I woke up at 4am today to attend the 6am Mass in San Roque Cathedral. It was a high Mass since the celebrant was Bishop Iniguez. I preferred to attend here than wait for the 4:30pm Mass here in the office because I wanted to thank Him first above all things.

Since I was trying my best to concentrate on my pre-work activity, I was unable to take pictures of my now-smudged forehead. It did look something like this before some of the ash got accidentally transferred to my index finger when I fixed my hair.

This marks the start of Lent, so I need to make extra efforts to fulfill my personal resolutions. I checked my 43things account to see which goals are aligned with the Lenten season. This is Day 1 of the extra Herculean efforts to overcome some things within myself. I believe that it can be done if I do not let go of the supernatural dimension working with me in the midst of things.

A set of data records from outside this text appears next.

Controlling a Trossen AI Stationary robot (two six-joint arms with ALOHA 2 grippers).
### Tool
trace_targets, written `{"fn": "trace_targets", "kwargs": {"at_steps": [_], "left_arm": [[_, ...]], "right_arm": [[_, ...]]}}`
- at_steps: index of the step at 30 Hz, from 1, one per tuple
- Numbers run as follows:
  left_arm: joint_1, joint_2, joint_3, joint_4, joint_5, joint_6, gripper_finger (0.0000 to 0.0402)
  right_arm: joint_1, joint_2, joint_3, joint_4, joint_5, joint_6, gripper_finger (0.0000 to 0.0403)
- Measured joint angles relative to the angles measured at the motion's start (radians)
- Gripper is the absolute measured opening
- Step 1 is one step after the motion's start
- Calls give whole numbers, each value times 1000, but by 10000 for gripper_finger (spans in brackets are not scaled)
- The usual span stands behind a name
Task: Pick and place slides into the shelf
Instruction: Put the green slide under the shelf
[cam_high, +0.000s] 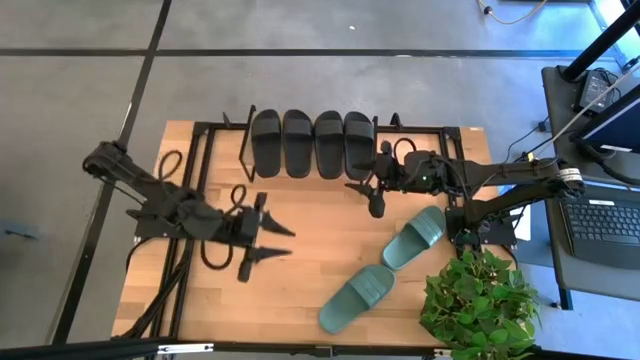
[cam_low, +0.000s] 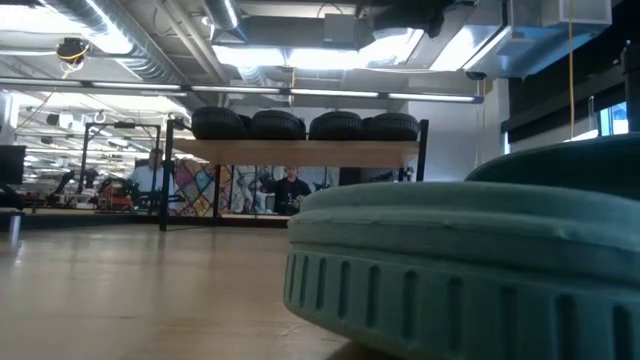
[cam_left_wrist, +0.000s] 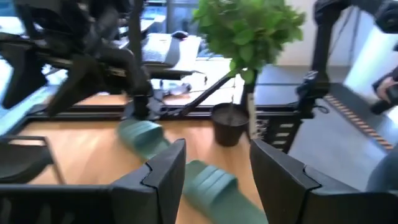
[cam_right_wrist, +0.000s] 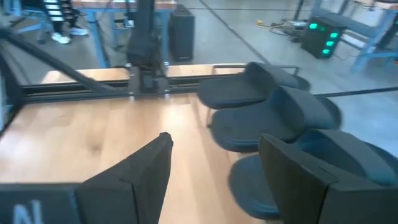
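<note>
Black slides (cam_high: 313, 144): 4 side by side on the shelf (cam_high: 225, 150), far side of the table (cam_high: 300, 285).
2 green slides (cam_high: 414, 237) lie near right beside a potted plant (cam_high: 478, 300). Right gripper (cam_high: 368, 195) hovers just near of the shelf, fingers spread; left gripper (cam_high: 278, 241) spread, empty, mid-table.

Four slides (cam_high: 313, 144) are set side by side on the shelf (cam_high: 420, 160) at the table's (cam_high: 300, 280) far edge. Two more slides (cam_high: 385, 268) are laid end to end on the table, nearer and to the right, just beside a plant (cam_high: 478, 300) placed at the near right corner
</note>
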Motion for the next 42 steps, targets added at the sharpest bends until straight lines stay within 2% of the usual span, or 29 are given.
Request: {"fn": "trace_targets", "kwargs": {"at_steps": [7,13,16,21,25,28,31,36,42], "left_arm": [[-45,-5,-152,201,11,0,171],[-42,-67,-302,379,178,-4,171],[-46,-123,-364,421,245,-12,171],[-87,-224,-454,423,260,-42,171],[-138,-296,-510,425,259,-52,171],[-166,-328,-541,422,252,-51,171],[-176,-345,-564,424,250,-51,171],[-176,-349,-580,420,249,-51,171],[-176,-349,-580,421,249,-52,171]], "right_arm": [[98,0,2,-6,-18,4,240],[211,27,122,-238,257,149,240],[255,75,222,-404,317,316,240],[310,199,385,-822,337,702,239],[358,313,477,-1139,294,1011,228],[379,386,512,-1334,163,1192,220],[388,442,497,-1464,67,1284,217],[406,489,383,-1434,14,1268,217],[405,504,245,-1443,4,1375,217]]}}
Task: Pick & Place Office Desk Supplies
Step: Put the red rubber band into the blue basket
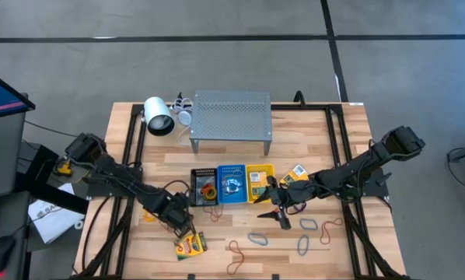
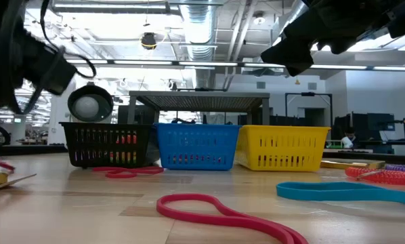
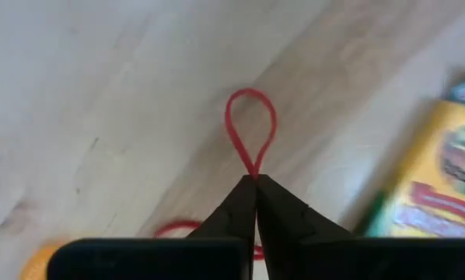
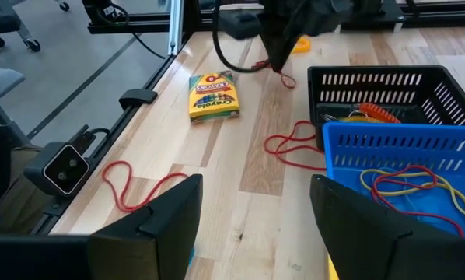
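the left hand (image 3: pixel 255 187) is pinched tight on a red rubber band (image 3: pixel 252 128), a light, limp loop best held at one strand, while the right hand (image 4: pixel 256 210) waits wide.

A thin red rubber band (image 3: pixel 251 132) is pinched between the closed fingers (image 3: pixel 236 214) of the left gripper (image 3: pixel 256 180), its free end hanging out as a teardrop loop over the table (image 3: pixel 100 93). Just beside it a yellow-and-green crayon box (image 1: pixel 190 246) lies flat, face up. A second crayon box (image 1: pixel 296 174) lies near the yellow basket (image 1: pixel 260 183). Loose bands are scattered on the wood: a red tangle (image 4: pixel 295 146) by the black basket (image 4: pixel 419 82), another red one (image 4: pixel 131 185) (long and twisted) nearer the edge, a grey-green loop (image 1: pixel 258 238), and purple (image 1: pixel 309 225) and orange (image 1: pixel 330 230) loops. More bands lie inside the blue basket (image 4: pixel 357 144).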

The Mass this morning was long but I did not mind because I only had to put up with so little compared to what I was given. Waking up was so easy this morning because I am overflowing with gratitude for the good things that happened to me, things that He allowed me to experience at this precise time of my life. I did not deserve any of the good things, but they keep coming anyway. It will be really ungrateful and horrible of me not to participate in little acts of self-denial if only to consider the things I have been given and the evil things I have been spared of.

These days, some experiences seem to help make me go full circle. Meaning to say, I was able to understand why certain things had to happen and what it had made out of me. And that’s the next best thing to having a perfectly balanced life: finally being able to come to terms with the hard stuff. It gives me an idea of where I am and what I want out of life at this point.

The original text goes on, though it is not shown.